How to complete this task -
Go through the data below and return each line containing the word "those".

Information -
- Opening Delimiter -

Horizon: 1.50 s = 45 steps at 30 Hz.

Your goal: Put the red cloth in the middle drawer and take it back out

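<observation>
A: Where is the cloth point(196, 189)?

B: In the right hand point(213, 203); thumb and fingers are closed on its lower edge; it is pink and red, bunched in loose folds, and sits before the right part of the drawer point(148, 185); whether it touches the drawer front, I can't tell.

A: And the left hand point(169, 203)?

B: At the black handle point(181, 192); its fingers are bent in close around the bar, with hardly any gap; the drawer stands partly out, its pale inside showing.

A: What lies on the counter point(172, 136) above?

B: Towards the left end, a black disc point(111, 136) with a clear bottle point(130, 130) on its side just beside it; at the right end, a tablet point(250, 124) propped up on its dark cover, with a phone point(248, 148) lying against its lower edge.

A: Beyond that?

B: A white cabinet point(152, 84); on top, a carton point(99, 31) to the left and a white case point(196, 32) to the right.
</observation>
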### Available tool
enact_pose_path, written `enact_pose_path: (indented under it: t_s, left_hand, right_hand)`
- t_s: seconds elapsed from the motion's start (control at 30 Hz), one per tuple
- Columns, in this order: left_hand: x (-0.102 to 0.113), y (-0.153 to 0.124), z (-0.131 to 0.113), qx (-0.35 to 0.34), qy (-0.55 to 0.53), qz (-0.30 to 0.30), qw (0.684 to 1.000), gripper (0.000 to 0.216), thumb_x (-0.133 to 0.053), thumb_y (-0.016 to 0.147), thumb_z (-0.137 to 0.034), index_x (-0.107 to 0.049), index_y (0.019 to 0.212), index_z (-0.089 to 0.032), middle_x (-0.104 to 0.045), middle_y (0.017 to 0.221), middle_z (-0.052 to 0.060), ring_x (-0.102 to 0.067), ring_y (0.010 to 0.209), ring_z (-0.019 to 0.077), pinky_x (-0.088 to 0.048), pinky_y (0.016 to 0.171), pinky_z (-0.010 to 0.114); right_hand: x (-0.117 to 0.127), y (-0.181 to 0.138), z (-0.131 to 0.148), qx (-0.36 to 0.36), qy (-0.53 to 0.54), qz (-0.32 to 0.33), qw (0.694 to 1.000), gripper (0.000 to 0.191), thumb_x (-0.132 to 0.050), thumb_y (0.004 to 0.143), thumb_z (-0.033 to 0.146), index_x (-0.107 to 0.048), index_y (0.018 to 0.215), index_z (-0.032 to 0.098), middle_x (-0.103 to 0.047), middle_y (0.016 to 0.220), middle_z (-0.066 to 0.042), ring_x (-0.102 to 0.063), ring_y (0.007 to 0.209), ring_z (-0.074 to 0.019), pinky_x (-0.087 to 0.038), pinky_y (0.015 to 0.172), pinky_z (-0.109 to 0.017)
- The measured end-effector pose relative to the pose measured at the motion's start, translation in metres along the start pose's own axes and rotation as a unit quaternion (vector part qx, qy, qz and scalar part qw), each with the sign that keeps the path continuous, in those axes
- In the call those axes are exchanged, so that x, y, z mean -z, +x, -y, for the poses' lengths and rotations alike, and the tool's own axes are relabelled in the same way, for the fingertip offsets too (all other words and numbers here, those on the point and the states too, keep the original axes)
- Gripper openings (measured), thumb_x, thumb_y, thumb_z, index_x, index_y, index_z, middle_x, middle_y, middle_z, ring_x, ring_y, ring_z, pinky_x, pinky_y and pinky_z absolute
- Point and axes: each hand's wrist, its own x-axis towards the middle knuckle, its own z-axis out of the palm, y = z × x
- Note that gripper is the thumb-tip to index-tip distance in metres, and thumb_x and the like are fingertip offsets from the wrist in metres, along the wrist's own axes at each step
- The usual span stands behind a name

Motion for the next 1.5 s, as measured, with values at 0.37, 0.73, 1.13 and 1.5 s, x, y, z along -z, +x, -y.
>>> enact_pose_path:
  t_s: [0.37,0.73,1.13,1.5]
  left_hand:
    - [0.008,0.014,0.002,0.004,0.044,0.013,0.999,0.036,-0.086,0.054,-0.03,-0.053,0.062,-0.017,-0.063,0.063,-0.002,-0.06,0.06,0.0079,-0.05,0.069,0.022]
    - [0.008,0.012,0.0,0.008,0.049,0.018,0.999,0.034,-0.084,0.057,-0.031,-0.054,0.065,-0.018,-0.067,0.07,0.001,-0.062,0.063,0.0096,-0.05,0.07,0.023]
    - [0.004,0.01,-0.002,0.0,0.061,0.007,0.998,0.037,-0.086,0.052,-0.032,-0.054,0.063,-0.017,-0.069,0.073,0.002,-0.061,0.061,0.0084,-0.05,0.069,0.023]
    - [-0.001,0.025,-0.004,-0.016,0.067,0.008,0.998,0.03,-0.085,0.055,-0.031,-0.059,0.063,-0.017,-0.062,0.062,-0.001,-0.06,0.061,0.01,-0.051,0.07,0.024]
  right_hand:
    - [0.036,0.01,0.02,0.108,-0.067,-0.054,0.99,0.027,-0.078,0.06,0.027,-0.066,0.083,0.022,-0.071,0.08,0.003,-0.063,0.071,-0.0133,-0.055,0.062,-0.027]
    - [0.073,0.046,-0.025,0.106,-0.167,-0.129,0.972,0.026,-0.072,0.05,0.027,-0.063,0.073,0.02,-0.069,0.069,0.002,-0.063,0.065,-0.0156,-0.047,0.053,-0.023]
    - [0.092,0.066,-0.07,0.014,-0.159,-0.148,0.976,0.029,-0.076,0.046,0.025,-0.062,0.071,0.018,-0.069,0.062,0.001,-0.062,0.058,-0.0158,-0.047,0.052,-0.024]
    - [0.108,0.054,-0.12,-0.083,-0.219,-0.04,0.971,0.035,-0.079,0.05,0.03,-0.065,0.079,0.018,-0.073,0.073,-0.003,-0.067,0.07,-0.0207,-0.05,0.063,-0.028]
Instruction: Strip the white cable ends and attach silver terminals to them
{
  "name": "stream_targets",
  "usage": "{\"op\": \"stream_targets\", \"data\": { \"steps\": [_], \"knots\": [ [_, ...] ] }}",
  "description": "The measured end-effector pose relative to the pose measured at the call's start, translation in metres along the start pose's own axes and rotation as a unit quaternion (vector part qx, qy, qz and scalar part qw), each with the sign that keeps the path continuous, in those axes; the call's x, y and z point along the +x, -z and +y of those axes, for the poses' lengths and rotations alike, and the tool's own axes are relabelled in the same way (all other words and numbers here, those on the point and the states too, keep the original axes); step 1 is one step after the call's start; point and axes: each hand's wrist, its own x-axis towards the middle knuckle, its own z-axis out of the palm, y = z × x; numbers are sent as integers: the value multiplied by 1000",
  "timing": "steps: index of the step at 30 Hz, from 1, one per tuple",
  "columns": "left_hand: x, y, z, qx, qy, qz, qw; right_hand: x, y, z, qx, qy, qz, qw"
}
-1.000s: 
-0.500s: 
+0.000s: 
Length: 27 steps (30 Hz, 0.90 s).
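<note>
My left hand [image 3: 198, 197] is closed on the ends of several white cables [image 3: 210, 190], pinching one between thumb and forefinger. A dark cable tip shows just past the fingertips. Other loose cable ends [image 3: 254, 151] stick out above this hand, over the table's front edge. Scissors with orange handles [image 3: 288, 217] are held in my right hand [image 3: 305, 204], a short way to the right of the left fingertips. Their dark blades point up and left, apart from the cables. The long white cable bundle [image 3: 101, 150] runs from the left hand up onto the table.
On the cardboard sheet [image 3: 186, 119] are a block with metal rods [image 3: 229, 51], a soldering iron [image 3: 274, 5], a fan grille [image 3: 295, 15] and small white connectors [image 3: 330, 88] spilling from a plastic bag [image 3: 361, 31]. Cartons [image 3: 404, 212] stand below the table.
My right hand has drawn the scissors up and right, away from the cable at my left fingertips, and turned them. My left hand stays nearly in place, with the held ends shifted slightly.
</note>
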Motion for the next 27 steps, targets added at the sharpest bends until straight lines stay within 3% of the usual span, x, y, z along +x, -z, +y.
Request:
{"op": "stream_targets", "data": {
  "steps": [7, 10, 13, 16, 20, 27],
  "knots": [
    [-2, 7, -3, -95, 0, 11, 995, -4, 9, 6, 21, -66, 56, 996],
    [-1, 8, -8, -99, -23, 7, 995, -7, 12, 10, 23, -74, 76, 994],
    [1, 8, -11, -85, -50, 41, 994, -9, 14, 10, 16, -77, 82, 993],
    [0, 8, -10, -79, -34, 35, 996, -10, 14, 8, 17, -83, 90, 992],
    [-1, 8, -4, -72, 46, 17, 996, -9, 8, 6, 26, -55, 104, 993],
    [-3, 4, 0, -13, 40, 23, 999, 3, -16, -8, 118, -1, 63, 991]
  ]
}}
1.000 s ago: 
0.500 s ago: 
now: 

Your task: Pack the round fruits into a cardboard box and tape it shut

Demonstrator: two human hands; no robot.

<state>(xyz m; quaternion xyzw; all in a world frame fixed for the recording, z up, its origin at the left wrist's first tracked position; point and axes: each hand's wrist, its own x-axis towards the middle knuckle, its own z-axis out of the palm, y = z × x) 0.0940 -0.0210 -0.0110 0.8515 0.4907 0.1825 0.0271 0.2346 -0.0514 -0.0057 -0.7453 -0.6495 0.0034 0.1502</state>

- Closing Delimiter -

Exercise solution -
- The measured end-effector pose relative to the pose measured at the motion's start, translation in metres along the start pose's own axes and rotation as a unit quaternion (vector part qx, qy, qz and scalar part qw), each with the sign that keeps the path continuous, in those axes
- In the call those axes are exchanged, so that x, y, z mean -z, +x, -y, for the poses' lengths and rotations alike, and the tool's own axes are relabelled in the same way, for the fingertip offsets too (all other words and numbers here, those on the point and the states too, keep the original axes)
  "description": "The measured end-effector pose relative to the pose measured at the call's start, translation in metres along the start pose's own axes and rotation as a unit quaternion (vector part qx, qy, qz and scalar part qw), each with the sign that keeps the path continuous, in those axes; the call's x, y and z point along the +x, -z and +y of those axes, for the poses' lengths and rotations alike, and the tool's own axes are relabelled in the same way (all other words and numbers here, those on the point and the states too, keep the original axes); step 1 is one step after the call's start; point and axes: each hand's wrist, its own x-axis towards the middle knuckle, its own z-axis out of the palm, y = z × x; numbers are sent as integers: the value multiplied by 1000",

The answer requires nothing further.